Question: Was the Concourse you deployed configured with a CredHub instance?

Hint: Look at the command you invoked to deploy Concourse, in deploy.sh and review the list of operations files provided along with that command.

Connect to the Concourse Credhub

The .envrc file in ~/workspace/concourse-bosh-deployment configures the credhub cli to target the bosh CredHub. It does this via the om bosh-env command.

  • Can you identify which environment variables do this?

Hint: the environment variables all begin with the prefix CREDHUB.

Setup Concourse CredHub access with direnv

Navigate up to ~/workspace and author a separate .envrc file for accessing the Concourse CredHub this time.

The four environment variables that need to be set are:

  • CREDHUB_SERVER
  • CREDHUB_CLIENT
  • CREDHUB_SECRET
  • CREDHUB_CA_CERT

We know that the server is colocated with the concourse web vm. But on what port? The answer to that question (and the next one: the name of the credhub client) can be found in the ops file, credhub-colocated.yml.
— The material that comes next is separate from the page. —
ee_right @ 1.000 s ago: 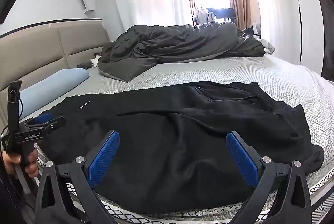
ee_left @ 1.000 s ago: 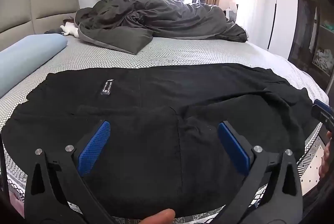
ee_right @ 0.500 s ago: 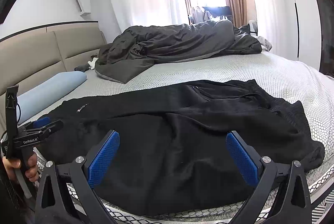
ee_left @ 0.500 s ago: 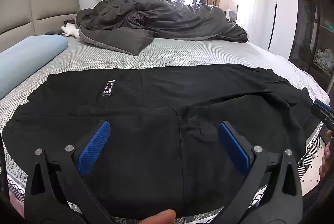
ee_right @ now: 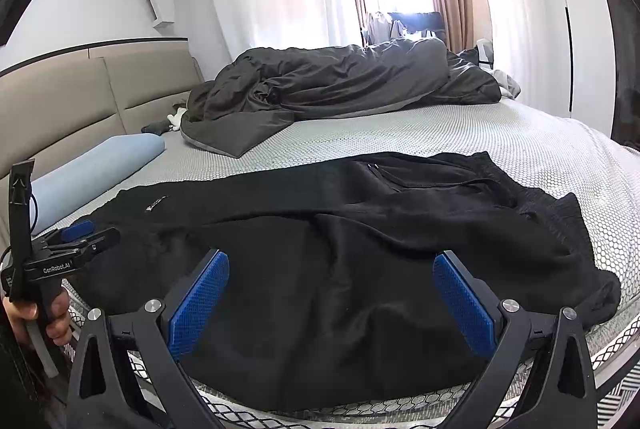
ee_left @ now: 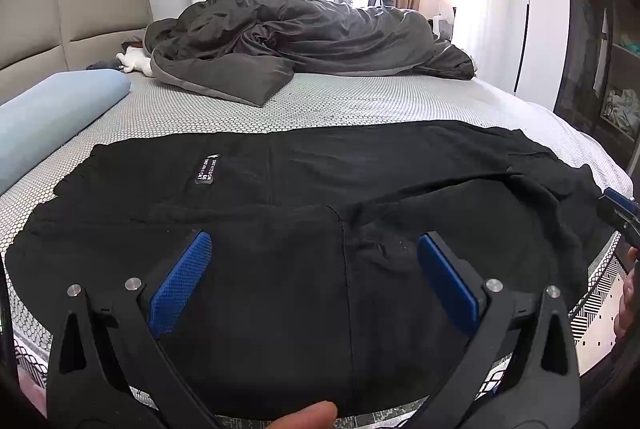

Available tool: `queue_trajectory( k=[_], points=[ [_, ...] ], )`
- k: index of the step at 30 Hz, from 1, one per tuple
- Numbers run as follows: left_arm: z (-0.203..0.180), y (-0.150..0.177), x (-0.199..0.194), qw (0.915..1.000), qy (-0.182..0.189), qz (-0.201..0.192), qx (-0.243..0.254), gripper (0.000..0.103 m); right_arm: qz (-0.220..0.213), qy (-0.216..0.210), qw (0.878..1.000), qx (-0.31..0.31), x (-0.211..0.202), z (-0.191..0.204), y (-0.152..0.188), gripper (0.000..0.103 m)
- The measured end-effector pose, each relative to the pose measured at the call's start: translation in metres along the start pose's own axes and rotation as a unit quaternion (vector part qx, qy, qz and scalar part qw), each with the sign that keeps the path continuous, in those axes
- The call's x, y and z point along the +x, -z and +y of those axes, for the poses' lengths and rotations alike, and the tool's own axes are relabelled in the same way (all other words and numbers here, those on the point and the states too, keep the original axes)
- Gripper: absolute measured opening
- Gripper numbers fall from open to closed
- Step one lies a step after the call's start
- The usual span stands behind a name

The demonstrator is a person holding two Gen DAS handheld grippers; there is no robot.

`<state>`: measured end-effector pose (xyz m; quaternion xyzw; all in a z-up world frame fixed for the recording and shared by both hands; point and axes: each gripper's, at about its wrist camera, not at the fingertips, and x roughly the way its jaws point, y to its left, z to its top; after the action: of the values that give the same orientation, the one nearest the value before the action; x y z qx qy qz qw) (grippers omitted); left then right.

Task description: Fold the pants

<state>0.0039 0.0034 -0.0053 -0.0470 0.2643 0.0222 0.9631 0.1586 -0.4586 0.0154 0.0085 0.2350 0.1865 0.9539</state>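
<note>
Bed (ee_left: 360,101) with one black pants (ee_left: 304,213) spread flat, one duvet (ee_left: 304,37), my two grippers, left (ee_left: 314,269) and right (ee_right: 330,293), both gaping wide, holding nothing

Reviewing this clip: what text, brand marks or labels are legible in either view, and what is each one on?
"GenRobot.AI": white lettering on the side of the black left hand-held gripper, read in the right wrist view.
Small black sewn label with white print on the black fabric pants: several lines, too small and blurred to read.
No other text is legible in either view.
</note>
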Motion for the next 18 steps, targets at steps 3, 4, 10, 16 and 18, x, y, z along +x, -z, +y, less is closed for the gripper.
queue_trajectory(
  k=[3,4,10,16,18],
  points=[
    [-0.0003,-0.0001,0.0003,1.0000,0.000,-0.001,0.000,0.102,0.000,-0.001,1.000,-0.001,0.0000,0.0001,-0.0003,0.103],
    [-0.0007,-0.0002,0.0004,1.0000,-0.001,-0.001,0.001,0.102,0.001,0.000,1.000,-0.001,-0.0006,0.0003,0.0000,0.103],
    [0.0000,-0.0014,-0.0019,1.0000,-0.001,0.000,0.001,0.102,0.000,-0.001,1.000,-0.002,-0.0004,-0.0001,-0.0010,0.103],
    [-0.0005,-0.0009,-0.0018,1.0000,-0.001,0.000,0.002,0.102,-0.001,-0.001,1.000,-0.002,-0.0009,0.0006,-0.0010,0.103],
    [-0.0005,-0.0009,-0.0022,1.0000,-0.001,0.000,0.002,0.102,-0.002,0.000,1.000,-0.004,0.0003,0.0017,-0.0014,0.103]
  ],
)
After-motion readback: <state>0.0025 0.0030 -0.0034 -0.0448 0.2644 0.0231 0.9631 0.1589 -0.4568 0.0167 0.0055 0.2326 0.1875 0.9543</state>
The secret and ca cert are stored in the bosh credhub.

If you're stuck, feel free to glance at the solution below.

Answer
  • CredHub server port number: 8844

    Around line 46 of credhub-colocated.yml, the value of port

  • CredHub client name: credhub_admin

    Around lines 97 - 108 of credhub-colocated.yml

  • CredHub password: value of variable credhub_admin_secret in bosh credhub

    Retrieve with:

    credhub get -n /p-bosh/concourse/credhub_admin_secret -q
    
  • Credhub CA Certificate: value of variable atc_tls in bosh credhub

    Retrieve with:

    credhub get -n /p-bosh/concourse/atc_tls -k ca
    

The final .envrc file should resemble this:

#!/bin/sh

# __Concourse CredHub__

export CREDHUB_SERVER="https://ci.myenv.pal4pe.com:8844/"

export CREDHUB_CLIENT="credhub_admin"
export CREDHUB_SECRET="thats-not-right"

export CREDHUB_CA_CERT="$(cat <<END_CERT
-----BEGIN CERTIFICATE-----
insert certificate contents here
-----END CERTIFICATE-----
END_CERT)"

Verify

  1. Be sure to direnv allow this new direnv file.
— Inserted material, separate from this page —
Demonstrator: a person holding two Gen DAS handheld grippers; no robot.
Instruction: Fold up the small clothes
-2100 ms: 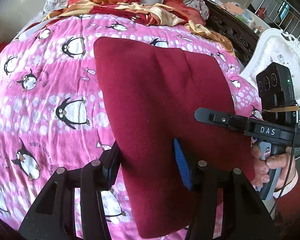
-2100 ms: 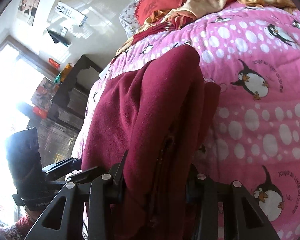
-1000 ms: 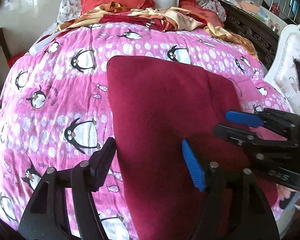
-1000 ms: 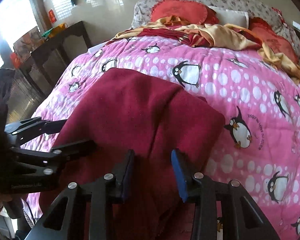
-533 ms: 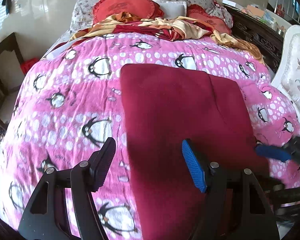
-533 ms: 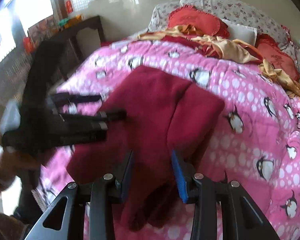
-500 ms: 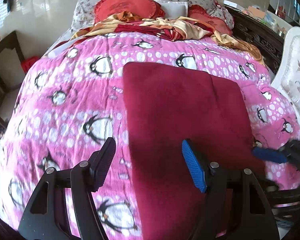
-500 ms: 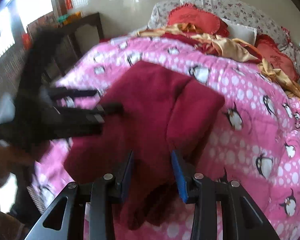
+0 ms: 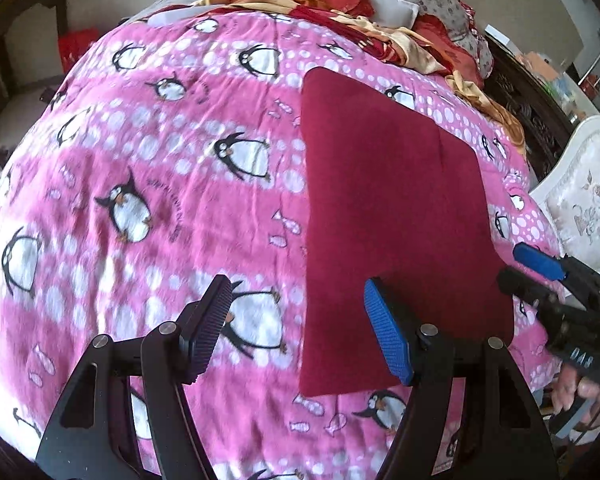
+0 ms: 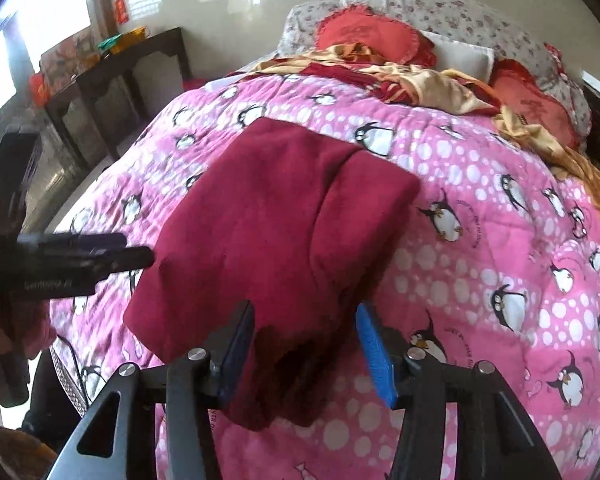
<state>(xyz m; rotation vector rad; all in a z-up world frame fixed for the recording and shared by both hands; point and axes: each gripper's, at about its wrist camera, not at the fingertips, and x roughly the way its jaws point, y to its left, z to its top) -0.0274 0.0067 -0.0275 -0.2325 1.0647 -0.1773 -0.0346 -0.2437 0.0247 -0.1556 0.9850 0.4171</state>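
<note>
Both grippers are now drawn back from the dark red garment (image 9: 392, 216), which is left folded into a flat rectangle with one seam line, right of centre on the penguin-print blanket (image 9: 140, 184). The left gripper (image 9: 300, 332) is held wide and empty; the right gripper (image 10: 306, 356) is likewise spread, nothing gripped.

The dark red garment (image 9: 392, 216) lies folded flat on the bed, a long rectangle with one seam line running along it. Its near end (image 10: 276, 360) hangs a little over the bed edge, with darker layers showing under the top one
</note>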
  2. From the ~/workspace directory, run credhub find. This instance of credhub does not yet have any secrets in it.

Leverage Credhub in a Pipeline

  • Navigate to ~/workspace/pipelines
  • Edit hello.yml
  • Replace the hard-coded "Hello, World!" with "Hello, ((secret_agent))!"

Next:

  • Use the fly command to update your hello pipeline with this updated yaml file.
  • Run the job.

Does it succeed? What is the error message?

Store the secret

  1. Study the help documentation for the credhub set command

  2. Study the Concourse to Credhub Credential Lookup Rules.

  3. Figure out what the fully qualified name or path for your secret needs to be.

  4. Use the credhub set command to store a value for your secret_agent.

Make it pass

Re-run the job. This time it should pass.